J’ai été épanoui toute ma carrière et j’ai envie que ça continue, en trouvant un poste où je peux évoluer à un bon niveau.

Jérémy Clément – FCJB

Aujourd’hui, vous vous occupez des jeunes du FC Bourgoin Jallieu. L’idée de passer du terrain au banc ou à la formation était une évidence ?

Ce n’était pas une évidence. Avant, je ne me voyais pas spécialement entraîneur. Mais après avoir fait des études dans le management du sport à Nancy, je voulais aussi avoir la double casquette, à la fois coulisse, et terrain.

Je prends du plaisir avec ce groupe de jeunes de quatorze ans. La formation BEF est enrichissante et j’apprends beaucoup de choses.

Les jeunes d’aujourd’hui sont-ils différents de Jérémy Clément, qui avait 13 ans en 1997 non ? Quelles sont les différences flagrantes ? Est-ce dur de s’adapter aux nouvelles générations ?

Je ne sais plus comment j’étais. Aujourd’hui, ils ont tous un téléphone portable, alors que moi j’avais une carte de crédit (Rires). Plus sérieusement, je n’ai pas à me plaindre. Honnêtement, ce sont de supers gamins, ils sont à l’écoute, adorables. Pour démarrer et apprendre, c’était top. Bien sûr, ils ont des défauts en termes de football, je n’arrête pas de leur dire et on corrige tout ça. Mais humainement ce sont des gamins au top.

Aujourd’hui, vous êtes en train de passer vos diplômes d’entraîneur. Quel type de fonction vous intéresserait pour le futur ?

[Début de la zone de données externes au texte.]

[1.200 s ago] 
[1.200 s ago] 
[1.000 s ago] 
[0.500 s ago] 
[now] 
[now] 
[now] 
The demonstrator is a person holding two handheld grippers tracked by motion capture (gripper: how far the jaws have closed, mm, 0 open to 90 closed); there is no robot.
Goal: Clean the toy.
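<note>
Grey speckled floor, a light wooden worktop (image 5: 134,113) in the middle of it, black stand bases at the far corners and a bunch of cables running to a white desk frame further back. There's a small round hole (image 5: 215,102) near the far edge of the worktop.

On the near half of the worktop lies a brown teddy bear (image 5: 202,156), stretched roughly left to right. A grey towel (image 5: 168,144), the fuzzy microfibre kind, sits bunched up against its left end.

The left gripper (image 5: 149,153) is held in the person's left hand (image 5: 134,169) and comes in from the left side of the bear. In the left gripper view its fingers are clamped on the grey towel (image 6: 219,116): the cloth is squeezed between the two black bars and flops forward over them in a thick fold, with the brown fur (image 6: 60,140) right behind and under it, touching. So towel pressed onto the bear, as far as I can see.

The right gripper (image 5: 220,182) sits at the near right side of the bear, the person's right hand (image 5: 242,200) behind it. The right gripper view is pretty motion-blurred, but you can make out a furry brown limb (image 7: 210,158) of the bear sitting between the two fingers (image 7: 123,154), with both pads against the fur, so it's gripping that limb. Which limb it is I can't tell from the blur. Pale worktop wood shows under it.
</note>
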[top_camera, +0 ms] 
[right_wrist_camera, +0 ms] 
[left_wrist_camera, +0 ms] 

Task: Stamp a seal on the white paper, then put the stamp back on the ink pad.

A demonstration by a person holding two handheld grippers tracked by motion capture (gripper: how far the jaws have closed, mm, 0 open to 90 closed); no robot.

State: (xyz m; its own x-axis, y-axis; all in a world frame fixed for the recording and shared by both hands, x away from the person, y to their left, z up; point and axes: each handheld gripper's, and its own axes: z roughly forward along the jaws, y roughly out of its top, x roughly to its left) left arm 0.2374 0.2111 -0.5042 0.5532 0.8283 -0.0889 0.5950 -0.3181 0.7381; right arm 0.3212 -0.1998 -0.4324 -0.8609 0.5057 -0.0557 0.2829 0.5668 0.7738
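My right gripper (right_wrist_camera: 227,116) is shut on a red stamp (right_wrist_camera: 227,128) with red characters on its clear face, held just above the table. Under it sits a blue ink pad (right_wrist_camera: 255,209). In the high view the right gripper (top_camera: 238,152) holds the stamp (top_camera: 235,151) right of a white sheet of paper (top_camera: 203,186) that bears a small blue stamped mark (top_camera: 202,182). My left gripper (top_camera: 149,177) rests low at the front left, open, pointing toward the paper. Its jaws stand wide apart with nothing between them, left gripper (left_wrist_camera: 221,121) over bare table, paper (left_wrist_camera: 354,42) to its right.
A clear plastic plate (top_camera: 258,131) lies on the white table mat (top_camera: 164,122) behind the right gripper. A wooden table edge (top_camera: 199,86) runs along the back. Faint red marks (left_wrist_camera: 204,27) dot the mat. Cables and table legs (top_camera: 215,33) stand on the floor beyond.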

Pour le futur, je souhaiterais passer le DES avec Bourgoin l’année prochaine. Après plein de choses sont possibles. J’aime de plus en plus parler du football, donner mon avis, échanger et débattre sur les sujets de ce sport. Un poste de consultant TV serait intéressant. C’est à la mode d’être extraverti, un peu grande gueule, mais ce n’est pas gage de pertinence. Moi, je suis plutôt quelqu’un d’introverti, mais ça ne veut pas dire qu’on ne peut pas être bon pour autant, Éric Carrière en est la preuve et j’aime beaucoup sa façon de traiter le foot. Je crois qu’il y a de la place pour tout le monde.

Nous tenons à remercier chaleureusement Jérémy pour sa grande disponibilité et nous lui souhaitons bonne continuation pour la suite de ses projets futurs.